Exercise directions: Images are to be left out; everything else in the listing should be repeated exactly.

Given material:

☆ ☆ ☆ ☆

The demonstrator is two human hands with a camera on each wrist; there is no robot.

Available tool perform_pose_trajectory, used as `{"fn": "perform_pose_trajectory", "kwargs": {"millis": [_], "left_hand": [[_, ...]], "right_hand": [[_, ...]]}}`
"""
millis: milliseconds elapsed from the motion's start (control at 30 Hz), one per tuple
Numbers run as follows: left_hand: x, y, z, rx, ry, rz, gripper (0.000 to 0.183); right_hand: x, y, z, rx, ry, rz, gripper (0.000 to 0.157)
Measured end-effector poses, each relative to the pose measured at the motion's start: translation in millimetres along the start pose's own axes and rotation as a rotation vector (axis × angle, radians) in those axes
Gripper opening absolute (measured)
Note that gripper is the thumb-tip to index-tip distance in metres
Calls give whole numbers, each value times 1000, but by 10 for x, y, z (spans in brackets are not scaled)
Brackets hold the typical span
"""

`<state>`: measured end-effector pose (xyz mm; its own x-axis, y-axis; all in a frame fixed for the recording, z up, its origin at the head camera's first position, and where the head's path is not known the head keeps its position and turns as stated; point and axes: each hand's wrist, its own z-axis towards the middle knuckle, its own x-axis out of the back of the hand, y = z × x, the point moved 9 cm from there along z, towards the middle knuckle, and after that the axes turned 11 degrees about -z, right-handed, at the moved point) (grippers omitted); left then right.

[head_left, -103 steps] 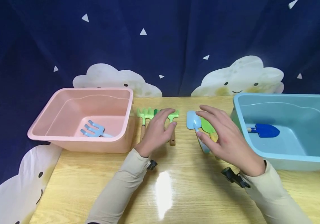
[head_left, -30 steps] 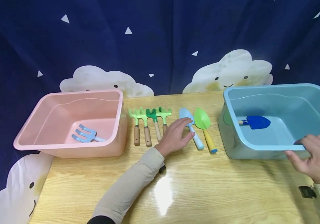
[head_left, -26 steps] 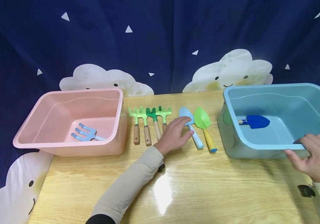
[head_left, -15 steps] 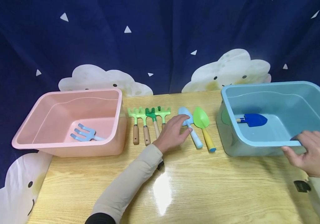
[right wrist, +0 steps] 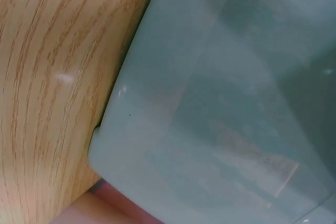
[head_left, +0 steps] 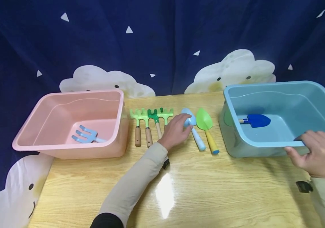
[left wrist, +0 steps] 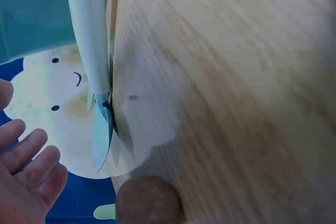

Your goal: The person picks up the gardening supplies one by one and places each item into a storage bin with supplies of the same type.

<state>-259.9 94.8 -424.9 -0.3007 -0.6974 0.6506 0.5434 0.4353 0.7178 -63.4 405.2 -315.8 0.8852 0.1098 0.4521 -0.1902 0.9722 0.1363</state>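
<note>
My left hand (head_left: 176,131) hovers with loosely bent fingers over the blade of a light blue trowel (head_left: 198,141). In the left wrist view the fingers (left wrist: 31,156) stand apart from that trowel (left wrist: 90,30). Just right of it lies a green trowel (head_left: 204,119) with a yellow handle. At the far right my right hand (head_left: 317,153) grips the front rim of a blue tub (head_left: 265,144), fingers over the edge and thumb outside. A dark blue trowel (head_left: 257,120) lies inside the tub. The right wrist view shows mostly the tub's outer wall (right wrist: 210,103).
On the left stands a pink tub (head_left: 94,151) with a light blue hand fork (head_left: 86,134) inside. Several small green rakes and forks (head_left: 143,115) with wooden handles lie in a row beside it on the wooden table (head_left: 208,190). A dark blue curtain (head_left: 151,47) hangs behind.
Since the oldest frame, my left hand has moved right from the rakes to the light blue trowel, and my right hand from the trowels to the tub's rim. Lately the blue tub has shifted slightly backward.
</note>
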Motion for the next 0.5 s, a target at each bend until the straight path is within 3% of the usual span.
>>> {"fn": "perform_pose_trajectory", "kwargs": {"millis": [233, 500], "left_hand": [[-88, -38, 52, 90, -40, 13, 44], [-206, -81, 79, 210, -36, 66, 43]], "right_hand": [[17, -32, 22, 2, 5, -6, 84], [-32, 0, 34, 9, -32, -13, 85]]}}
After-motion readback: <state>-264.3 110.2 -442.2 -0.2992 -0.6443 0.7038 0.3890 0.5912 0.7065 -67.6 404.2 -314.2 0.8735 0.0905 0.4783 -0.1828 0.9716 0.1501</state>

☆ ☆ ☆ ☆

Expected output:
The demonstrator is two human hands with a camera on each wrist; there is no robot.

Available tool perform_pose_trajectory, used as `{"fn": "perform_pose_trajectory", "kwargs": {"millis": [_], "left_hand": [[_, ...]], "right_hand": [[_, ...]]}}`
"""
millis: milliseconds elapsed from the motion's start (control at 30 Hz), one per tuple
Numbers run as follows: left_hand: x, y, z, rx, ry, rz, gripper (0.000 to 0.183); right_hand: x, y, z, rx, ry, rz, gripper (0.000 to 0.157)
Measured end-effector poses, each relative to the pose measured at the motion's start: translation in millimetres along the start pose's own axes and rotation as a rotation vector (axis × angle, radians) in those axes
Gripper opening absolute (measured)
Note that gripper is the thumb-tip to index-tip distance in metres
Calls give whole numbers, each value times 1000, but by 10 for x, y, z (spans in brackets are not scaled)
Brackets hold the typical span
"""

`<state>`: measured end-effector pose (xyz mm; its own x-axis, y-axis; all in a frame fixed for the recording, z up, its origin at the head camera's first position, and where the head's path is not known the head keeps its position and turns as stated; point and axes: each hand's wrist, its own z-axis towards the middle knuckle, its own x-axis out of the back of the hand, y = z × x, the point moved 9 cm from there along z, towards the middle knuckle, and after that the axes turned 11 degrees about -z, right-handed, at the moved point) (grippers omitted); left then right.

[head_left, -103 steps] 
[head_left, -30 steps] 
[head_left, -26 steps] 
[head_left, -15 steps] 
[right wrist, +0 steps] 
[head_left, +0 steps] 
[left wrist, +0 steps] 

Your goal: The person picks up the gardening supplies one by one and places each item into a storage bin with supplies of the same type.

<state>-259.9 94.8 -424.9 -0.3007 -0.6974 0.6506 0.5434 0.4353 0.7178 -63.4 405.2 -315.8 0.8852 0.1098 0.4521 -0.1902 0.9722 0.1363</state>
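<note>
My left hand (head_left: 176,131) hovers with loosely bent fingers over the blade of a light blue trowel (head_left: 198,141). In the left wrist view the fingers (left wrist: 31,156) stand apart from that trowel (left wrist: 90,30). Just right of it lies a green trowel (head_left: 204,119) with a yellow handle. At the far right my right hand (head_left: 317,153) grips the front rim of a blue tub (head_left: 265,144), fingers over the edge and thumb outside. A dark blue trowel (head_left: 257,120) lies inside the tub. The right wrist view shows mostly the tub's outer wall (right wrist: 210,103).
On the left stands a pink tub (head_left: 94,151) with a light blue hand fork (head_left: 86,134) inside. Several small green rakes and forks (head_left: 143,115) with wooden handles lie in a row beside it on the wooden table (head_left: 208,190). A dark blue curtain (head_left: 151,47) hangs behind.
Since the oldest frame, my left hand has moved right from the rakes to the light blue trowel, and my right hand from the trowels to the tub's rim. Lately the blue tub has shifted slightly backward.
</note>
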Motion for the next 0.5 s, a target at each bend until the straight path is within 3% of the usual span.
>>> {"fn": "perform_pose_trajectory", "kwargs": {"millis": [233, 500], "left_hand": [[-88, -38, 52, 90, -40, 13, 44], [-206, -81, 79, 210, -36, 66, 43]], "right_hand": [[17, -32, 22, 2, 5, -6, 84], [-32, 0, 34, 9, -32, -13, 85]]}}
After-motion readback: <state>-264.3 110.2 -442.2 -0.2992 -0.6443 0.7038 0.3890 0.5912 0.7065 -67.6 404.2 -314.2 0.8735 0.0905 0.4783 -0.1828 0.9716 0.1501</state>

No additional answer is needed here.